* **What the exercise asks**: The word "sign" marks the lines to find; copy every such line from the data below.

* **Data for processing**:
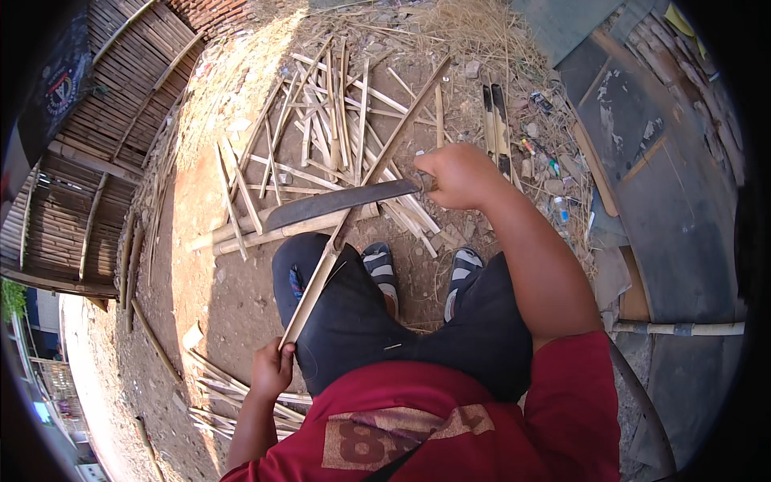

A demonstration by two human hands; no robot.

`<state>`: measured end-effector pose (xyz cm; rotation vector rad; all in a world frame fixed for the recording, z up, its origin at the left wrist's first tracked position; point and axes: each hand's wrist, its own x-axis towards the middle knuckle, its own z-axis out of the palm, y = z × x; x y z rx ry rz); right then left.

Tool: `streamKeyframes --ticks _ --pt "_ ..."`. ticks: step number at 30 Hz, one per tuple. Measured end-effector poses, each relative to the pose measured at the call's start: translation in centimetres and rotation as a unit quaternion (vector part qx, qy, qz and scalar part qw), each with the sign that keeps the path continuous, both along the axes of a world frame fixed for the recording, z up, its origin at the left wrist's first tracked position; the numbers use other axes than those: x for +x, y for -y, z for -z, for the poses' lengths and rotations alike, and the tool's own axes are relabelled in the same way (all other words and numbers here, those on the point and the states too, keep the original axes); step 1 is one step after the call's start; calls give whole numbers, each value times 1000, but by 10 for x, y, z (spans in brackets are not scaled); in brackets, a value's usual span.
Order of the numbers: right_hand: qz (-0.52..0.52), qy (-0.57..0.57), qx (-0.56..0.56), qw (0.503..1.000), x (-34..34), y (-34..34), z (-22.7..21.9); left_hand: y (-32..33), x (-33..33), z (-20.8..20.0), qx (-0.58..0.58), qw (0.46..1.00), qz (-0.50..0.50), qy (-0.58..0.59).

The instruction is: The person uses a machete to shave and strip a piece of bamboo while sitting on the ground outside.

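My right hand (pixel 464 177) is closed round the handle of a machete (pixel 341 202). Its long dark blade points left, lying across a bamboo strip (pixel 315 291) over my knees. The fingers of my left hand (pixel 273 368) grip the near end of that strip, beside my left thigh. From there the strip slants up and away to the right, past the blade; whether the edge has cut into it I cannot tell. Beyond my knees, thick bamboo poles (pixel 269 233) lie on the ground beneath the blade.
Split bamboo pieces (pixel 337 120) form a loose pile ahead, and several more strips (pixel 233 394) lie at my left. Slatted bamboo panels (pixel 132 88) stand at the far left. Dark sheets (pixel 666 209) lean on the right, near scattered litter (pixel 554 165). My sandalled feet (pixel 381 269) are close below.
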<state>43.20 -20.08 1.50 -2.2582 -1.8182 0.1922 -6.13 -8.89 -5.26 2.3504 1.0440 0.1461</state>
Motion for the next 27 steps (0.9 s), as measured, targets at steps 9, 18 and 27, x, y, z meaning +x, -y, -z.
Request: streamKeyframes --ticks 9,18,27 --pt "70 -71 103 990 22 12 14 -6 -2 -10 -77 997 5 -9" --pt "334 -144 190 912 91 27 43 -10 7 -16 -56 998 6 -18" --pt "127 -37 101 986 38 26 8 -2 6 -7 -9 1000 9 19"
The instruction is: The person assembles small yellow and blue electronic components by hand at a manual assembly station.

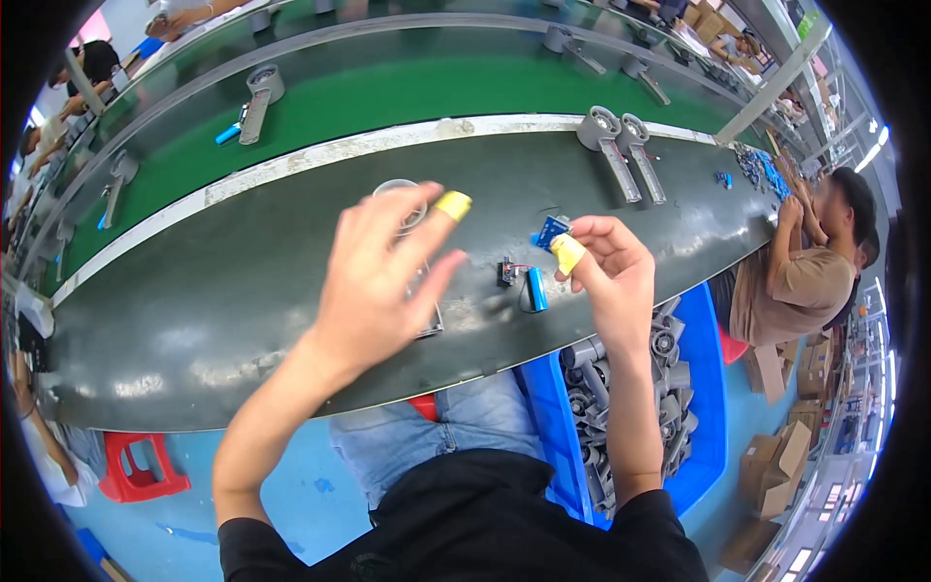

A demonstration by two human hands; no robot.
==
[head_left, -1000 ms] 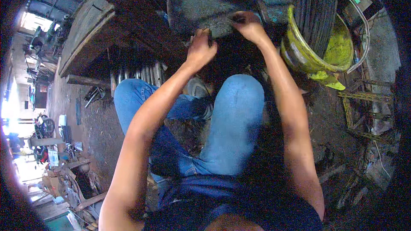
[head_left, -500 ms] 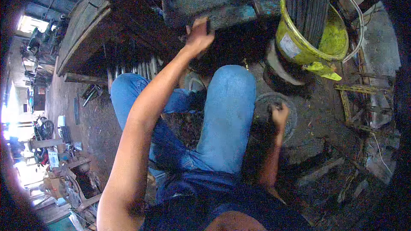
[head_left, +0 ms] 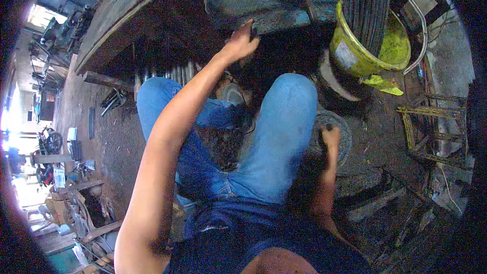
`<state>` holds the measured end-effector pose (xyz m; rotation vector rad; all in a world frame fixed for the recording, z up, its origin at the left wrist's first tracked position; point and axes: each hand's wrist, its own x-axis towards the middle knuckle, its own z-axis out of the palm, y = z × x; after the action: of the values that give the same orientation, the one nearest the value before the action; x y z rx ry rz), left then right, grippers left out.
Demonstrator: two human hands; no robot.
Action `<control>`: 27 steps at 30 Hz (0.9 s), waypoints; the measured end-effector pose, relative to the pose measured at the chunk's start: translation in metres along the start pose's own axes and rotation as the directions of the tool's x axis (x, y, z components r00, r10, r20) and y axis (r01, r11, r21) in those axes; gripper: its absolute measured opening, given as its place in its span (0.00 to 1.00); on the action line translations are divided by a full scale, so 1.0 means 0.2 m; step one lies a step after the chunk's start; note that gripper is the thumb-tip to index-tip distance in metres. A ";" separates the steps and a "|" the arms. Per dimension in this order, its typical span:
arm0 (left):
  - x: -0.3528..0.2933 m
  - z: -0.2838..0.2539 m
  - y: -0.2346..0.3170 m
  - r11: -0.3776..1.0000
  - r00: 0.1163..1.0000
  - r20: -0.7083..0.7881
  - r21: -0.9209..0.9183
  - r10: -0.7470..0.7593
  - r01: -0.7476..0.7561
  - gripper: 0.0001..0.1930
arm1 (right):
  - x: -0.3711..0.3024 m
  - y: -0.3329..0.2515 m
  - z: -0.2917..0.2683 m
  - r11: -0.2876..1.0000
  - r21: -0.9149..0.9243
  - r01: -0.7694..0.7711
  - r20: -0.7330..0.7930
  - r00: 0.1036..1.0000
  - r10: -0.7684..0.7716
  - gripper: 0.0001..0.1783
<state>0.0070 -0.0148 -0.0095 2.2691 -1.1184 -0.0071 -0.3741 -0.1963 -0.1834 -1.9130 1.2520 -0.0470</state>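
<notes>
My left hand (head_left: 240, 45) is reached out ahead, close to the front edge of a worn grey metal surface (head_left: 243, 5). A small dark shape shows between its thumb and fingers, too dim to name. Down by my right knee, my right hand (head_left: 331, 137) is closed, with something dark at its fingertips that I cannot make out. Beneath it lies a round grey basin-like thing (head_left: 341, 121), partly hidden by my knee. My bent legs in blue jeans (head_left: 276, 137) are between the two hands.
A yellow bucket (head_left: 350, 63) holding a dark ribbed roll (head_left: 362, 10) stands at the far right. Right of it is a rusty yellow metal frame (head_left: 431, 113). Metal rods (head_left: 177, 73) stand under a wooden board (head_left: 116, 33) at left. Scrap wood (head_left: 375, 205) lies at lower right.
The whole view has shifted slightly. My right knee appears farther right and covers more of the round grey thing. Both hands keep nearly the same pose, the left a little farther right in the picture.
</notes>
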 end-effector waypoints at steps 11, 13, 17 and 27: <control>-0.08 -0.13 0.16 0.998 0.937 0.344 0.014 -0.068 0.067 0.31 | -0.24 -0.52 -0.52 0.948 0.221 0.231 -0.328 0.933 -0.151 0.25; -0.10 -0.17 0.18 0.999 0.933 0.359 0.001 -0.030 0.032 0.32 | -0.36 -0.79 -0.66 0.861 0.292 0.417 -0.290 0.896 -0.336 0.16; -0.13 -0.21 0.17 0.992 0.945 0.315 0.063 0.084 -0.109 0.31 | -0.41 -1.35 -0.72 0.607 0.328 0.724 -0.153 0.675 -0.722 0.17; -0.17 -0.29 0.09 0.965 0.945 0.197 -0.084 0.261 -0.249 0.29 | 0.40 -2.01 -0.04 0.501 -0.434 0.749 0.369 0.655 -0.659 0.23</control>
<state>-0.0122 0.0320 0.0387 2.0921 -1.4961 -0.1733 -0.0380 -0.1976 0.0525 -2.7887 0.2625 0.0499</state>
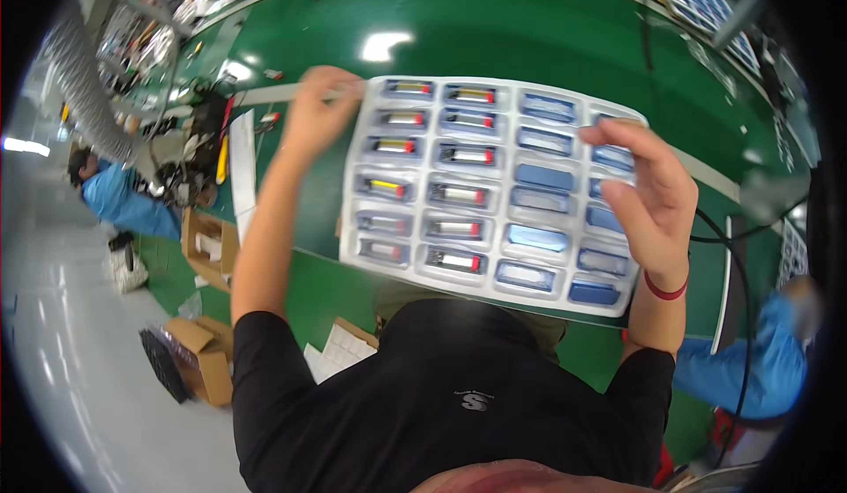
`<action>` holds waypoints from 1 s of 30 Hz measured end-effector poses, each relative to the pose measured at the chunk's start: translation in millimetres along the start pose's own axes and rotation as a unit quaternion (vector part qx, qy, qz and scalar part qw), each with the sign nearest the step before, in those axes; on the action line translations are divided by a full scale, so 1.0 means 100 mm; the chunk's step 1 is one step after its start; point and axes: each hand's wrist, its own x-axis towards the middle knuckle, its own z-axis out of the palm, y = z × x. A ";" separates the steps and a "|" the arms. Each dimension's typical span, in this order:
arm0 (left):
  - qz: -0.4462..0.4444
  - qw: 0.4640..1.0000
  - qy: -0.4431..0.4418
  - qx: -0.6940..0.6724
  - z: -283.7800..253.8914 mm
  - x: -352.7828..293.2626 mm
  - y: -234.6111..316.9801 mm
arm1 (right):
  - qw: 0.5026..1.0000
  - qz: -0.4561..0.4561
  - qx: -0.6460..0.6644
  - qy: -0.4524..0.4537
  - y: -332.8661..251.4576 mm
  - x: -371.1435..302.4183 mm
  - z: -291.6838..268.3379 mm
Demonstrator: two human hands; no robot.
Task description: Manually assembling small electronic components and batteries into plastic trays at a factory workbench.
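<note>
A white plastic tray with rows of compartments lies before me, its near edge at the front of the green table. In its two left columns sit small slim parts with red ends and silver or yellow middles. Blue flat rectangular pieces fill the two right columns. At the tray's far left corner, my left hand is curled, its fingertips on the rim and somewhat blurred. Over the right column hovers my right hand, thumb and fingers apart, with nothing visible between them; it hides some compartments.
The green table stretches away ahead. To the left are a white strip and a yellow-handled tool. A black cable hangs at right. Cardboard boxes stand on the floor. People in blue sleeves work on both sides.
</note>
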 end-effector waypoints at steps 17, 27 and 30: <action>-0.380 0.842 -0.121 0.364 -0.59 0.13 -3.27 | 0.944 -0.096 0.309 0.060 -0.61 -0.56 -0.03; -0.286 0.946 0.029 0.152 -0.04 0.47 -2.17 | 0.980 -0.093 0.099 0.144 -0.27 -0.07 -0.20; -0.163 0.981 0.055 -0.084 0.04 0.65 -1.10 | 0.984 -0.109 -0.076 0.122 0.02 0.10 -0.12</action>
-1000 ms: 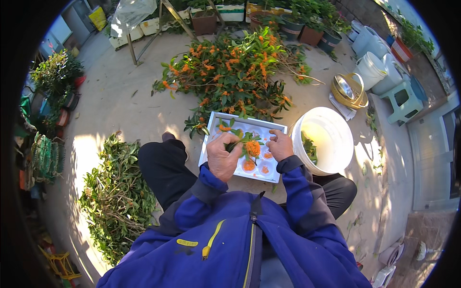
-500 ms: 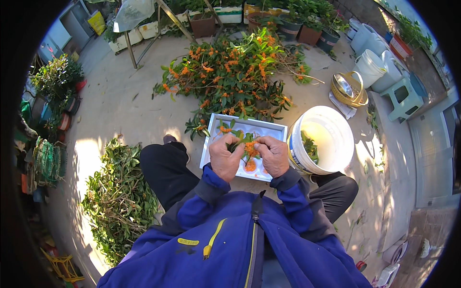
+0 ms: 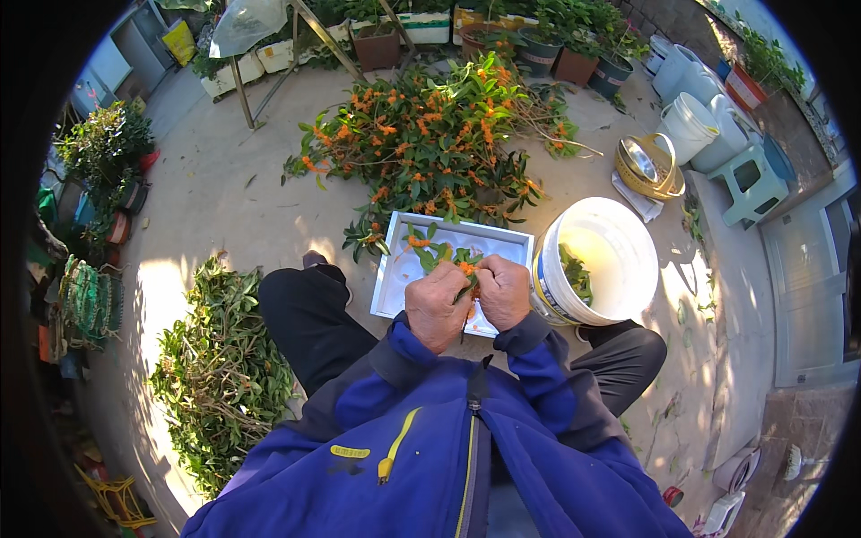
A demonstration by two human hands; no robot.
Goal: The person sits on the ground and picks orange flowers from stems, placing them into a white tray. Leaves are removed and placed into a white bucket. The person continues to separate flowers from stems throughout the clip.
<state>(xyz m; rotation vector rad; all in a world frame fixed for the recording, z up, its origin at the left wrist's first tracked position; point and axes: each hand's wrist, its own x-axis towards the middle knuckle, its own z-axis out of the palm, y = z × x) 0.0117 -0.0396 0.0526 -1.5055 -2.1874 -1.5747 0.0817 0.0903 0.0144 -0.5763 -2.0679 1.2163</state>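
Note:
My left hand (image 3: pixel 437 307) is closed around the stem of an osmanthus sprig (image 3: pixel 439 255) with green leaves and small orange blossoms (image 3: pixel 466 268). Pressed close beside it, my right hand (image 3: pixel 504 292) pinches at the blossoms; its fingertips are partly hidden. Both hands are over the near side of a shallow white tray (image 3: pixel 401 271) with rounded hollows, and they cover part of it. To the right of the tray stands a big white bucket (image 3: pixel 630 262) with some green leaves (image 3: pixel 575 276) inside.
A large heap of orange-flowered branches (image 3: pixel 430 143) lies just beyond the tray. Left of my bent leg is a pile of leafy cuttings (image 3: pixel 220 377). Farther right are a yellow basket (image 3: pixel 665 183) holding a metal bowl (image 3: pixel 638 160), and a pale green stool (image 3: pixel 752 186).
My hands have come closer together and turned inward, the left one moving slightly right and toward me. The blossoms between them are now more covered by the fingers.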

* **Solution for this exercise**:
Tool: `streamKeyframes --ticks _ --pt "_ ..."`. ticks: step number at 30 Hz, one per tuple. Measured end-effector poses, each relative to the pose measured at the call's start: translation in centimetres and rotation as a unit quaternion (vector part qx, qy, qz and scalar part qw), each with the sign that keeps the path continuous, both along the axes of a world frame fixed for the recording, z up, its origin at the left wrist's first tracked position; the numbers use other axes than those: x for +x, y for -y, z for -z, for the poses' lengths and rotations alike, and the tool's own axes are relabelled in the same way (all other words and numbers here, those on the point and the states too, keep the original axes); step 1 is one step after the call's start; calls give whole numbers, each value times 1000, but by 10 for x, y, z (spans in brackets are not scaled); in brackets, a value's usual span.
`<action>` holds waypoints from 1 s of 30 Hz measured end-effector poses, each relative to the pose measured at the chunk's start: translation in millimetres along the start pose's own axes and rotation as a unit quaternion (vector part qx, qy, qz and scalar part qw), each with the sign nearest the step before, in those axes; on the action line translations are divided by a full scale, so 1.0 means 100 mm; the chunk's step 1 is one step after its start; point and axes: each hand's wrist, its own x-axis towards the middle knuckle, its own z-axis out of the palm, y = z × x. A ";" separates the steps and a "|" the arms. Each dimension's typical span, in this order:

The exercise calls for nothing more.